Two models are available. The G909 was inspired by the Guaneri violins. The S909 is a reinterpretation of the Stradivari violins. The S is more sweet, while the G has more bite and darker tones. You can choose which one you prefer.

Be careful. There are many fakes out there, as the news has spread about how great this is. You should ensure that the instrument you purchase can be traced back to its workshop.

This is the only option for a violin. You will need to purchase accessories and a bow separately if you are looking for the violin. Fiddlerman will send you a free case if you order through them. There are many options available.

Pros:

  • Amazing sound from a workshop with an Award-winning Pedigree
  • You can choose from Stradivari or Guaneri copies
  • Beautiful appearance with mid-sheen varnish and flamed maple back

Cons:

  • There are no accessories available, but you can purchase a Fiddlerman case.
  • Be wary of fakes

Guide to buying

Are you still unsure which violin to purchase? Continue reading to learn more about the various factors that should be considered.

What should you spend?

How much should a professional player pay for antique violins made by master violin makers, which can cost up to millions?
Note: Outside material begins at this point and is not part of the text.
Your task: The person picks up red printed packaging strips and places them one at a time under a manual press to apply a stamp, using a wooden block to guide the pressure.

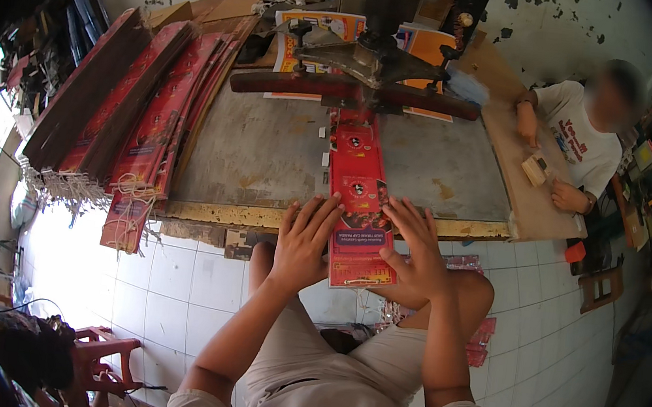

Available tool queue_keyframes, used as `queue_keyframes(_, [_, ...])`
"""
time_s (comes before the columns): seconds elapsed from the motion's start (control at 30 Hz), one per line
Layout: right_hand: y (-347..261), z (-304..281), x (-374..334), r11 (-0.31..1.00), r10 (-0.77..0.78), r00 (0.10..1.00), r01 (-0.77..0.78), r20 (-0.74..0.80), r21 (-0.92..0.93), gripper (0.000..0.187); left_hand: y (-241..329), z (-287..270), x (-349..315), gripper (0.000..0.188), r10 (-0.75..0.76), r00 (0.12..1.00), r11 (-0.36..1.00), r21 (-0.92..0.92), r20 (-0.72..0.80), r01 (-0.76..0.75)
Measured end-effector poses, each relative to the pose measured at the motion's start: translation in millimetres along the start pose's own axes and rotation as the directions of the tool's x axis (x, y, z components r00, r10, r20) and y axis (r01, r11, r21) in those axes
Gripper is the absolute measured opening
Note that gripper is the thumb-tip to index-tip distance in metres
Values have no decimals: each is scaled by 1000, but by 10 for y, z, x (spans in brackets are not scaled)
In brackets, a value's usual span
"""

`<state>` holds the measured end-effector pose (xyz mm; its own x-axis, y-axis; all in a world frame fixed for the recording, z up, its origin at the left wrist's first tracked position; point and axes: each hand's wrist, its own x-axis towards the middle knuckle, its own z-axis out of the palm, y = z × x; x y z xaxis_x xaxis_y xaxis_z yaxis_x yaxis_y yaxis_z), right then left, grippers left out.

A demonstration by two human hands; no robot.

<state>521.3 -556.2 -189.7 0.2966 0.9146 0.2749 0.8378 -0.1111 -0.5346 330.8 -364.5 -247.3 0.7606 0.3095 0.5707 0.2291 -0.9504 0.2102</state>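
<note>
A long red printed cardboard strip (358,235) lies lengthwise on the grey metal bed of a press (261,141). Its near end juts past the bed's front edge toward my lap, and the far end runs under the dark crossbar (291,85). Along the strip's left edge rests my left hand (306,241), fingers stretched out. My right hand (418,253) is at the right edge with fingers spread, its thumb over the printed face. Neither hand is wrapped round the strip. Two small pale stops (325,158) sit on the bed by the strip's left side.
Stacks of red strips with white strings (156,118) fill the left side, one hanging over the edge. Orange printed sheets (429,55) lie behind the crossbar. At the right, a co-worker's hands (565,195) are by a small tan block (534,170). A red stool (107,355) stands lower left.
</note>
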Motion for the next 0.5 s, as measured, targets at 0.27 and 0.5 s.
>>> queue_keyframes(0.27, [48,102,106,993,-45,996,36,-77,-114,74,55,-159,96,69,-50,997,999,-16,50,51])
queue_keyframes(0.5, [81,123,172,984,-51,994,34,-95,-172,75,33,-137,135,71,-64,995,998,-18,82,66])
It will cost you a lot to get the antique violin status. It's not necessary for a great tone, despite what violin snobs might have you believe.

All violins can be improved with practice. However, this doesn't necessarily mean that you should buy a violin that has been around for hundreds of years. Antique instruments can have their own problems. Joshua Bell's multi-million dollar Stradivari is one example. It occasionally requires repair to split at the seams.

Modern instrument makers have access to a wide range of equipment and techniques that were not available hundreds of years ago. A skilled luthier can create a modern instrument that has a rich, resonant sound.

In double blind tests, violins made by the Ming Jiang Zhu-owned Chinese workshop have outperformed antiques. This should be enough reason to wonder if you need to spend more on your violin as on your house.

Even a less expensive violin can be upgraded with a custom bridge and quality strings. A quality bow is also a good investment.

Try before you buy if you can

We have to admit that reviews are not always helpful, no matter how much it hurts. It is difficult to describe sound quality using words. Everyone will have different acoustic or playing preferences.

You can test the tone and physical fit of a violin by trying it out. Is the neck comfortable in your hand? Is the chinrest well-formed and smooth? Is the bridge at the right height?

Many shops allow you to borrow a violin before purchasing, and some will let you take it home for a test period. Both of these options are great ways to find out if a violin is right for you.

Accessories shouldn't distract you

While it is convenient to have accessories with your violin, they shouldn't be the deciding factor. An accessory such as a case, shoulder rest, or bow can always be upgraded. They're likely to cost a fraction of what your violin costs.

Instead, you should be focusing on the violin. It will become a part of you as a professional musician. It should speak with your voice.

If you are going to spend a lot of money on your violin, it is worth asking if accessories can be included. To close a deal on a high-end violin, retailers will often offer you a selection of cases.

Are you ready to pick your violin?

This brings us to the conclusion of our tour of seven professional violins. We hope you're convinced that there is no need to remortgage to purchase a beautiful instrument with great sounds.

The Maestro 509 by J Brown is our top choice. Its powerful, yet refined sound and rich color are what we love about it. It is also affordable and includes a variety of accessories.

The 909 violin from Ming Jiang Zhu will be a great choice if you have the budget. The rich tone and power of this violin are a testament to its award-winning pedigree. Tell your fellow violinists that you spent three times as much as it cost. They'll be impressed.

We hope that you and your audience enjoy many hours of enjoyment with whatever violin we choose.